Report how many lines of the data below contain "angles". Give nothing besides the number.

DATA PROVIDED below:

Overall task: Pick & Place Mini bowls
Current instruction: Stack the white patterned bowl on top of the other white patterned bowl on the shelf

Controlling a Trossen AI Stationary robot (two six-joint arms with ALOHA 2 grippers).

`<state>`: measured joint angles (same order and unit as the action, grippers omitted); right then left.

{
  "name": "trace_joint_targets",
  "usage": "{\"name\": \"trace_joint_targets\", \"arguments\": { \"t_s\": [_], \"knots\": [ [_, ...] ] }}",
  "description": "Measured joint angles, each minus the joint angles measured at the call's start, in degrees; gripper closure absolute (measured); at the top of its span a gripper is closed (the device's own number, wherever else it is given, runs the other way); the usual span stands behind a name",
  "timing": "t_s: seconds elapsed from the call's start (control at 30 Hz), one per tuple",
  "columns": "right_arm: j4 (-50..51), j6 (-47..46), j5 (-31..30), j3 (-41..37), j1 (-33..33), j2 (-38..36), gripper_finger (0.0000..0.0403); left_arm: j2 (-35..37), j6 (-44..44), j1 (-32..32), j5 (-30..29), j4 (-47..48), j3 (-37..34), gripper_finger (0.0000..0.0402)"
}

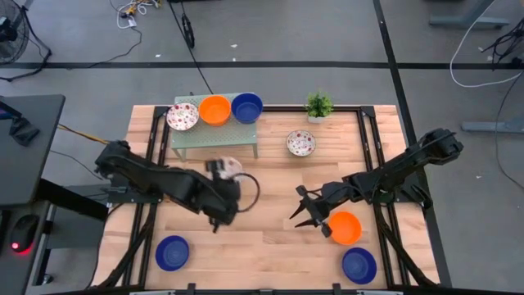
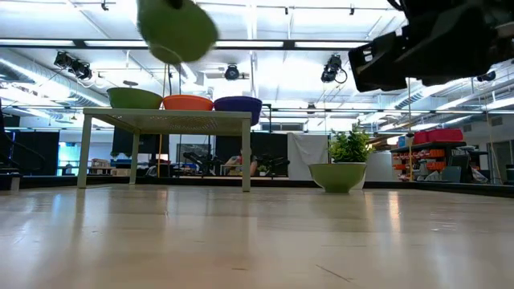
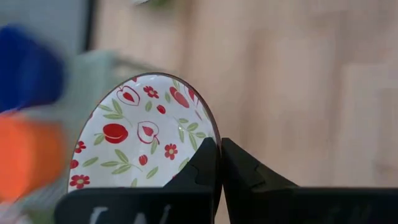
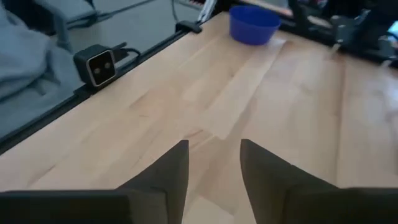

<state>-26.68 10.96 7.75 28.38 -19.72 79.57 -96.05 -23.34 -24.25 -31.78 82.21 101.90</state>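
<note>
My left gripper [image 1: 223, 182] [image 3: 219, 147] is shut on a white mini bowl with red flowers [image 1: 230, 167] [image 3: 140, 140], held high over the table's middle; the low view shows the bowl's underside [image 2: 178, 29]. My right gripper [image 1: 304, 211] [image 4: 214, 149] is open above bare wood, just left of an orange bowl [image 1: 345, 227] on the table. A small green stand [image 1: 214, 135] carries a patterned bowl [image 1: 182, 115], an orange bowl [image 1: 214, 110] and a blue bowl [image 1: 246, 107]. Another patterned bowl [image 1: 300, 142] and two blue bowls [image 1: 173, 252] [image 1: 359, 265] sit on the table. My left gripper pinches the flowered bowl's rim [image 3: 210, 127], with one finger [image 3: 198, 169] on the inside and the other finger [image 3: 242, 168] on the outside. The bowl is lifted clear of the table and tipped up on edge, its inside facing the wrist camera.
A small potted plant [image 1: 319, 105] stands at the far edge, right of the stand. Open wood lies between the two grippers and along the near edge between the blue bowls. A black frame [image 1: 372, 147] runs along the table's sides. A small camera [image 4: 96, 64] sits at the near edge.
</note>
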Motion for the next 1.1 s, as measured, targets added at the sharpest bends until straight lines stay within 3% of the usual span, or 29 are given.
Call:
{"name": "trace_joint_targets", "arguments": {
  "t_s": [0.17, 0.53, 0.83, 1.1],
  "knots": [
    [-2.11, 0.02, 0.02, -1.14, 0.90, 0.02, 0.0262, 6.38, -6.90, 2.74, -6.01, 7.71, -0.44, 0.0392],
    [-3.76, 0.00, 0.22, -1.14, 0.94, 0.04, 0.0262, 23.48, -7.61, 15.77, -16.05, 6.63, -11.20, 0.0391],
    [-4.09, 0.02, 0.20, -1.14, 0.96, 0.04, 0.0262, 31.55, 0.88, 28.60, -14.10, -7.30, -25.38, 0.0392],
    [-4.19, 0.02, 0.20, -1.14, 0.96, 0.04, 0.0262, 31.51, 7.58, 37.43, -10.28, -15.56, -31.00, 0.0391]
  ]
}}
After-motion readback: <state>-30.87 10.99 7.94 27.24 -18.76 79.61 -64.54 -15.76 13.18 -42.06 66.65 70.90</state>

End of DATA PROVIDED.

◆ **COMPLETED EXERCISE**: 2